Activity: The answer must be the number of lines in the listing below that contain "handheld", and nothing else.

Data supplied:

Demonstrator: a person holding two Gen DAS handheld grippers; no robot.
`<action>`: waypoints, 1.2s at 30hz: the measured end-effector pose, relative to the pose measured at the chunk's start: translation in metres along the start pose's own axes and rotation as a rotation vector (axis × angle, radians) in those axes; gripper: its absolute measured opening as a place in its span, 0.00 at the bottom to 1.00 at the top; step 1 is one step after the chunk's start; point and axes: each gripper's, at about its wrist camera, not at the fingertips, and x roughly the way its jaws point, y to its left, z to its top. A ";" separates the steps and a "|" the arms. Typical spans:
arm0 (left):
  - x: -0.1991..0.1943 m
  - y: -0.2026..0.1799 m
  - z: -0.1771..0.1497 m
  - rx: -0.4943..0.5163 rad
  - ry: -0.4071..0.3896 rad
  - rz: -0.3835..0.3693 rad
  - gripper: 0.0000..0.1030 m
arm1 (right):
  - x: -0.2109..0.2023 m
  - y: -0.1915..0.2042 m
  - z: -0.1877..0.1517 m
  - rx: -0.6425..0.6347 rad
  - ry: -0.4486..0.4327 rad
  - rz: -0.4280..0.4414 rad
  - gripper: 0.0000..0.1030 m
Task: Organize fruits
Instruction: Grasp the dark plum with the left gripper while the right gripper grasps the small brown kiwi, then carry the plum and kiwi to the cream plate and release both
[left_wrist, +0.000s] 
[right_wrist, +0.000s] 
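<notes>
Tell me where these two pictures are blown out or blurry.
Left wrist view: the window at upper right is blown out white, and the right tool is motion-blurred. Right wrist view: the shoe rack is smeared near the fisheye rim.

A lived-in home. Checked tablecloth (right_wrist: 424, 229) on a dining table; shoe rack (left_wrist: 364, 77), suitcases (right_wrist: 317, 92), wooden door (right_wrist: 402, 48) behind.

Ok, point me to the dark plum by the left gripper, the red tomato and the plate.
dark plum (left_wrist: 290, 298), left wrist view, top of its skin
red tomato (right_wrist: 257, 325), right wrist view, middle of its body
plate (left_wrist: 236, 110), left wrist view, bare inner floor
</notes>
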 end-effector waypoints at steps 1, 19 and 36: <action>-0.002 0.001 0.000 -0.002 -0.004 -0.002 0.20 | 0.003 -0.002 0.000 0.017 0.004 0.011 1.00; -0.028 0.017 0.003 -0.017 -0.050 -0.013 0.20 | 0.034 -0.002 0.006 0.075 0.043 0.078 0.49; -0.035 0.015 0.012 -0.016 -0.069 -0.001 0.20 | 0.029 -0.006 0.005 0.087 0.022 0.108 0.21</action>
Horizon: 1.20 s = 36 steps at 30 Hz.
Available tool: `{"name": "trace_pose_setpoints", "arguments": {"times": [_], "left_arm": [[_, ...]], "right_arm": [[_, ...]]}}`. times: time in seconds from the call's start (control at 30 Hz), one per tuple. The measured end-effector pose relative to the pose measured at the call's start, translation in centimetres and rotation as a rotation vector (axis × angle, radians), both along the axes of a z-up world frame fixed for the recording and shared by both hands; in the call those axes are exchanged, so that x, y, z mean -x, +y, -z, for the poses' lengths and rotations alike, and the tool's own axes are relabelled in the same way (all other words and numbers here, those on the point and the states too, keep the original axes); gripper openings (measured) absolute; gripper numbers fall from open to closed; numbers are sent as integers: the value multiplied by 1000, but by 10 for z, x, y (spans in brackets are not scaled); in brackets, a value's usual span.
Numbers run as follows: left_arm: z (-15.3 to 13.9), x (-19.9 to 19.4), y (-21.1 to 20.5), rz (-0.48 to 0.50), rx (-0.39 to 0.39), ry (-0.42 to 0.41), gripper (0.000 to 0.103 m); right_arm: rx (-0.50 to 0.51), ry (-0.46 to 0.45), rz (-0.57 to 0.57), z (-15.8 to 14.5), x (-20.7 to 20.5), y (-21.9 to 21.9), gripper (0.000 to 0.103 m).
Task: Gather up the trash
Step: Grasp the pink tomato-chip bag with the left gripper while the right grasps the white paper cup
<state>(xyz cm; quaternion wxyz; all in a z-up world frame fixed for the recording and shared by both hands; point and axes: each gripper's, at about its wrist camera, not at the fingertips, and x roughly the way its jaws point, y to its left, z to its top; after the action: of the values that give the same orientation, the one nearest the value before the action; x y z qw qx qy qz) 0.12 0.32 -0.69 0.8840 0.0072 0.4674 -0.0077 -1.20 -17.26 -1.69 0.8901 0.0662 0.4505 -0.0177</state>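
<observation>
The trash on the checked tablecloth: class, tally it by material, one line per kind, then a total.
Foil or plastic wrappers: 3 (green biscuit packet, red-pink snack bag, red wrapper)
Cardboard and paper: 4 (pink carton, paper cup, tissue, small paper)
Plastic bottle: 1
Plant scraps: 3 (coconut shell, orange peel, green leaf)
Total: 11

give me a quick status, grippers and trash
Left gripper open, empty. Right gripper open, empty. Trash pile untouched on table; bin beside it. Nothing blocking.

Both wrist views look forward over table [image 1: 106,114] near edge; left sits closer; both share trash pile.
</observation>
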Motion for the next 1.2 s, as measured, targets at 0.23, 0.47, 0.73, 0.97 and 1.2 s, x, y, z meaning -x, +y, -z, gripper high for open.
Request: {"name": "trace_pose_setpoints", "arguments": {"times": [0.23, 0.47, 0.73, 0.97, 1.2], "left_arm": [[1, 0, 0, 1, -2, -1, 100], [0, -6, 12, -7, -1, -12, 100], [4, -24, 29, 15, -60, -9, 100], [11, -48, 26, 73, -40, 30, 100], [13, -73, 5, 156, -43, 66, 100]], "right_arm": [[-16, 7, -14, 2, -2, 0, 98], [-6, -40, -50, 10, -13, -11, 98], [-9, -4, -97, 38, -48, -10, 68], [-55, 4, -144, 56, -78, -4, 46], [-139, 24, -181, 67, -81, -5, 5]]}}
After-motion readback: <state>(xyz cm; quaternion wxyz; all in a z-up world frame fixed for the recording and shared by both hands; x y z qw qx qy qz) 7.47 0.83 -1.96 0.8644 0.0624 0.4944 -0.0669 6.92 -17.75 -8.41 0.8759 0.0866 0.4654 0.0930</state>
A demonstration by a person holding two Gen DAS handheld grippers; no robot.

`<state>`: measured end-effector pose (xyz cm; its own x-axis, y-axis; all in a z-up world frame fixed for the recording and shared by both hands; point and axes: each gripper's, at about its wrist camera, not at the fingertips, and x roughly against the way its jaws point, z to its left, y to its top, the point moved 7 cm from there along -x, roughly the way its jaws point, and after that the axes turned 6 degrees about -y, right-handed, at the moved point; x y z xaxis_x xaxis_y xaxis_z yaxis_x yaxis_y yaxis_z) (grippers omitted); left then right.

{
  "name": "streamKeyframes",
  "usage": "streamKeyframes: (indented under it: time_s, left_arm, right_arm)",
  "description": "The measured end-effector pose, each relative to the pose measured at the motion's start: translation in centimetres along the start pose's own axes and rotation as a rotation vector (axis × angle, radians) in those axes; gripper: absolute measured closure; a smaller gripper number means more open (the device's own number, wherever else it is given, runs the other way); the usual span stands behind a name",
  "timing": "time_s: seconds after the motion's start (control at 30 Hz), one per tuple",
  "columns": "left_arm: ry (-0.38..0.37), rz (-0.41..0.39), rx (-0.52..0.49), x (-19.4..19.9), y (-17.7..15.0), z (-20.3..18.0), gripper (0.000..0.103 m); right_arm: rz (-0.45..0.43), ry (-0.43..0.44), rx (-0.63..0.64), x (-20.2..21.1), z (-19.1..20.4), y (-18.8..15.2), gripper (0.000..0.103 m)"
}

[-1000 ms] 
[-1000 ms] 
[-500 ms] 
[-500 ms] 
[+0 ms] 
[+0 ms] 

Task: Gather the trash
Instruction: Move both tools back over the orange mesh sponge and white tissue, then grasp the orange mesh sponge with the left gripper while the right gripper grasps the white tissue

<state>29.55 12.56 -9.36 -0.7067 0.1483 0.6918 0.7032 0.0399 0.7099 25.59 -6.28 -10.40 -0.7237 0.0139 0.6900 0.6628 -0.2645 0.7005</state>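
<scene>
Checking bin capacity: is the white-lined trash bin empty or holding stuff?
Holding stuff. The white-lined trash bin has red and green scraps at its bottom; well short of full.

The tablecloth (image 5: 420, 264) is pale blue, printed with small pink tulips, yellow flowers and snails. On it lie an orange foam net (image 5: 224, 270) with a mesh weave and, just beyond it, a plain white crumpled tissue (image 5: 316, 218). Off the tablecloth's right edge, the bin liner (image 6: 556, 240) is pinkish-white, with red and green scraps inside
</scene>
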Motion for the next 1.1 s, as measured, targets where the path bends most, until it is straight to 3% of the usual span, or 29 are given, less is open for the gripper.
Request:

Result: 2